COP30 Liderler Zirvesi’nde Türkiye’nin iklim ve kalkınma taahhütleri için somut adımlar ve uluslararası işbirliği vurgulanıyor.
Yılmaz, Belem’deki COP30 Liderler Zirvesi kapsamında, dünyanın artan gerilimleri ve iklim etkileriyle şekillenen karmaşık bir dönemi işaret etti. İnsanlığı zorlayan krizlerin çözümü için insani kalkınma ve küresel adaletin güçlendirilmesi gerektiğini vurguladı; Gazze başta olmak üzere insani krizlerin çözümünün öncelikli olduğunun altını çizdi.
İklim değişikliği artık sadece çevresel bir sorun değildir; sürdürülebilir kalkınma hedeflerini tehdit eden çok yönlü bir küresel meydan okumadır. Uluslararası dayanışma ve somut eylemler olmadan bu sorunun üstesinden gelinemeyeceğini belirten Yılmaz, Bakü’den Belem’e Yol Haritası ile belirlenen hedeflerin uygulanmasının hayati önemde olduğunu ifade etti. Ayrıca COP29 Finans Anlaşması’nın tam ve zamanında hayata geçirilmesi gerektiğini vurguladı.

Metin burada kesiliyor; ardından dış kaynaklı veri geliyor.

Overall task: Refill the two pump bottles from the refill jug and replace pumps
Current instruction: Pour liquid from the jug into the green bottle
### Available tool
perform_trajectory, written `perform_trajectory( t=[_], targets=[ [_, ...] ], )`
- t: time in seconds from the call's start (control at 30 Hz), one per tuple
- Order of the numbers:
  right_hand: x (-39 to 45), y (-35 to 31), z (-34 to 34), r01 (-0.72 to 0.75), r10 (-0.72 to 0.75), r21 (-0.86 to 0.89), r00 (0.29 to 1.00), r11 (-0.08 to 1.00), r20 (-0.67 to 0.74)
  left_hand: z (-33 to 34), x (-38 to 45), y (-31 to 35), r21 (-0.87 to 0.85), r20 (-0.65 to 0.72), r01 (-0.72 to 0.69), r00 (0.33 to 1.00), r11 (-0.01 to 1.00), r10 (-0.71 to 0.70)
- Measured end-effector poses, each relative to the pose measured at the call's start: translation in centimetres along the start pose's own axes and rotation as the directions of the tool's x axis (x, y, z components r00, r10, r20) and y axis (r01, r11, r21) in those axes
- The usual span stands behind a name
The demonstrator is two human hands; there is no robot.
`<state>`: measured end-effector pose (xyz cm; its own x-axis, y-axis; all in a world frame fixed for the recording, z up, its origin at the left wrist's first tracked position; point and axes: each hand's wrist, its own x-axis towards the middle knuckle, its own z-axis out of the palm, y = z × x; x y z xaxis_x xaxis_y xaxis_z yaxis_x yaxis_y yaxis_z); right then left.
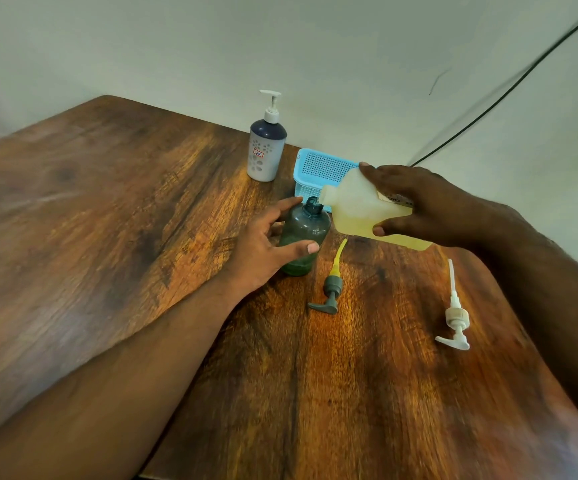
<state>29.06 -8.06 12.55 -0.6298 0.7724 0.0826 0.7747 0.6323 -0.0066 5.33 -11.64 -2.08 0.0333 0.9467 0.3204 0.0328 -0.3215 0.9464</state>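
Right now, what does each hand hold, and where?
Right hand grips the tilted refill jug round its body. Left hand steadies the dark pump bottle by its side.

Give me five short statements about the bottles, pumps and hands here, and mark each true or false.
1. The right hand tilts the refill jug over the grey bottle. True.
2. The grey bottle has its pump on. False: its neck is open.
3. The grey pump lies on the table. True.
4. The white pump sits in the blue basket. False: it lies on the table.
5. The left hand holds the white bottle. False: it steadies the grey bottle.
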Motion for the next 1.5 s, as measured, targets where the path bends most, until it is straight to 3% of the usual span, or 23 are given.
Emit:
perform_trajectory(
  t=[1.5],
  targets=[
    [-0.04, -0.50, -0.45, 0.010, -0.010, 0.018, 1.000, 1.000, 0.011, -0.03, 0.14, -0.56, 0.014, -0.016, 0.011, 1.000, 1.000, -0.011]
  ],
)
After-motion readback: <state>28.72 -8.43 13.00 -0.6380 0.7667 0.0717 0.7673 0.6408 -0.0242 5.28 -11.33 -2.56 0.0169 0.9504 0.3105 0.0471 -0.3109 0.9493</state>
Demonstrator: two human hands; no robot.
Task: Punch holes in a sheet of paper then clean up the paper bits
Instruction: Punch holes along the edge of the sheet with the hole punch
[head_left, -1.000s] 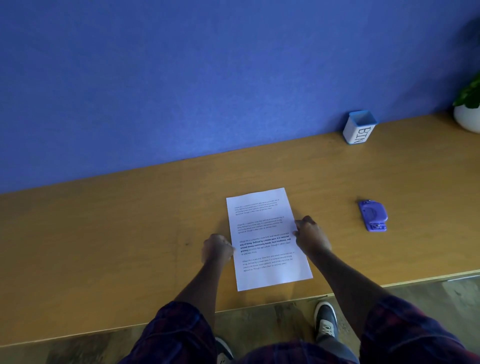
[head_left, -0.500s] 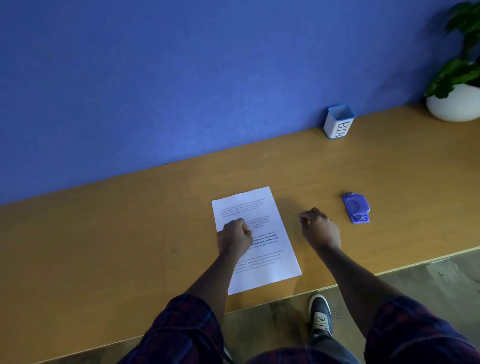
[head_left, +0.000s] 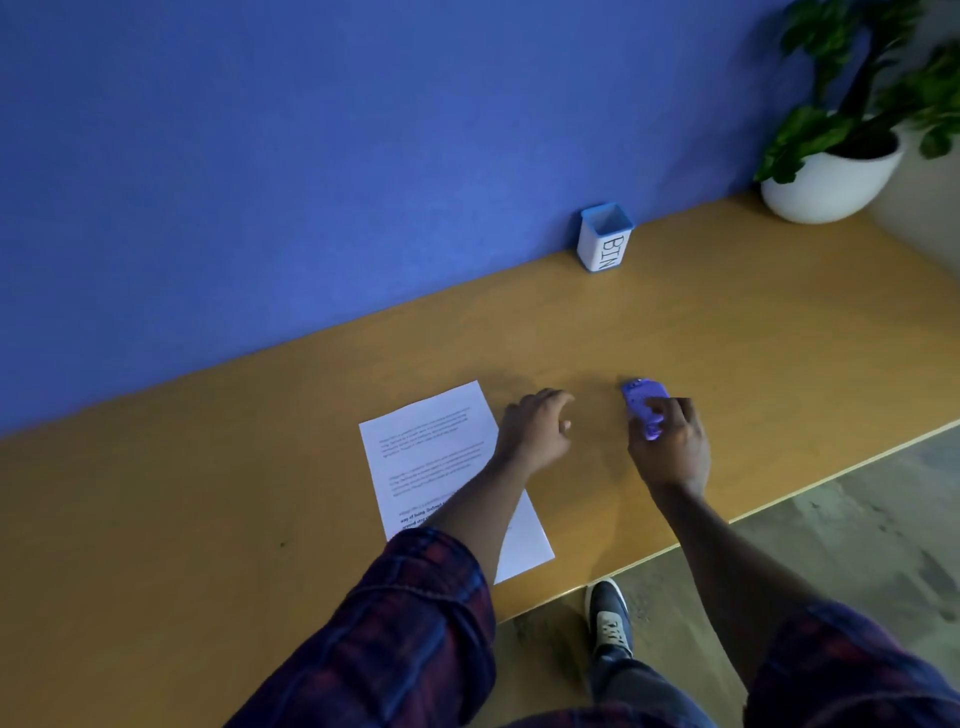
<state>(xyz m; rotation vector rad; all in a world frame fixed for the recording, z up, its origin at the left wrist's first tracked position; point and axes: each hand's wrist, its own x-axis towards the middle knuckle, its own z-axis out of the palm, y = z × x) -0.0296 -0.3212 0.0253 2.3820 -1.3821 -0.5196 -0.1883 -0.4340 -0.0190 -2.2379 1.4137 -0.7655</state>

“SIFIR ATIK GİRİŞİMİ’Nİ HEM ULUSAL HEM DE KÜRESEL DÜZEYDE YAYGINLAŞTIRDIK” diyerek, Türkiye’nin iklim hedefleriyle uyumlu kalkınma stratejilerine odaklandığını dile getirdi. Ülkenin düşük karbonlu bir geleceğe yönelik yol haritası ve net-sıfır emisyon hedefi doğrultusunda 2053 vizyonunu teyit ettiğini; kısa ve uzun vadeli planlarda yenilenebilir enerji payını artırdığını, enerji verimliliğini güçlendirdiğini ve döngüsel ekonomi ilkelerini yaygınlaştırdığını söyledi. Demir yolu taşımacılığının teşvik edilmesi ve elektrikli araçlara geçişin hızlandırılması da bu çerçevede yer aldı.
TÜRKİYE, COP31’E EV SAHİPLİĞİ ADAYLIĞINI İFADE ETMİŞTİR başlığı altında ise Cumhurbaşkanı Erdoğan’ın gençleşen ve daha temiz bir ekonomiye geçiş vizyonunu hatırlatan Yılmaz, Türkiye’nin 2030 hedefine ulaşırken 2035’e yönelik hedeflerini de güncellediğini ifade etti. Ulusal Katkı Beyanı’nda (NDC) 2030 hedefi olarak görülen emisyon miktarını güncelleyen Türkiye’nin 2035 için 643 milyon ton emisyona düşüş hedefini benimsediğini belirtti. Ayrıca Meclis’ten Türkiye’nin ilk İklim Kanunu’nun geçirilmiş olması, Emisyon Ticaret Sistemi’nin uygulanması ve Ulusal Yeşil Taksonomi’nin oluşturulması konularında atılan adımları hatırlattı.
Yılmaz, küresel iklim mücadelesinde Türkiye’nin güney ve kuzey arasındaki köprü rolünü üstlenmeye hazır olduğunu dile getirerek, adil, ortak fakat farklılaştırılmış sorumluluk ilkesi çerçevesinde herkes için daha güvenli ve yeşil bir dünyanın inşası için uluslararası iş birliğinin sürdürülmesi gerektiğini vurguladı. Konuşmasının sonunda tüm taraflara teşekkür etti ve bu ortak çaba için kararlılığını yineledi.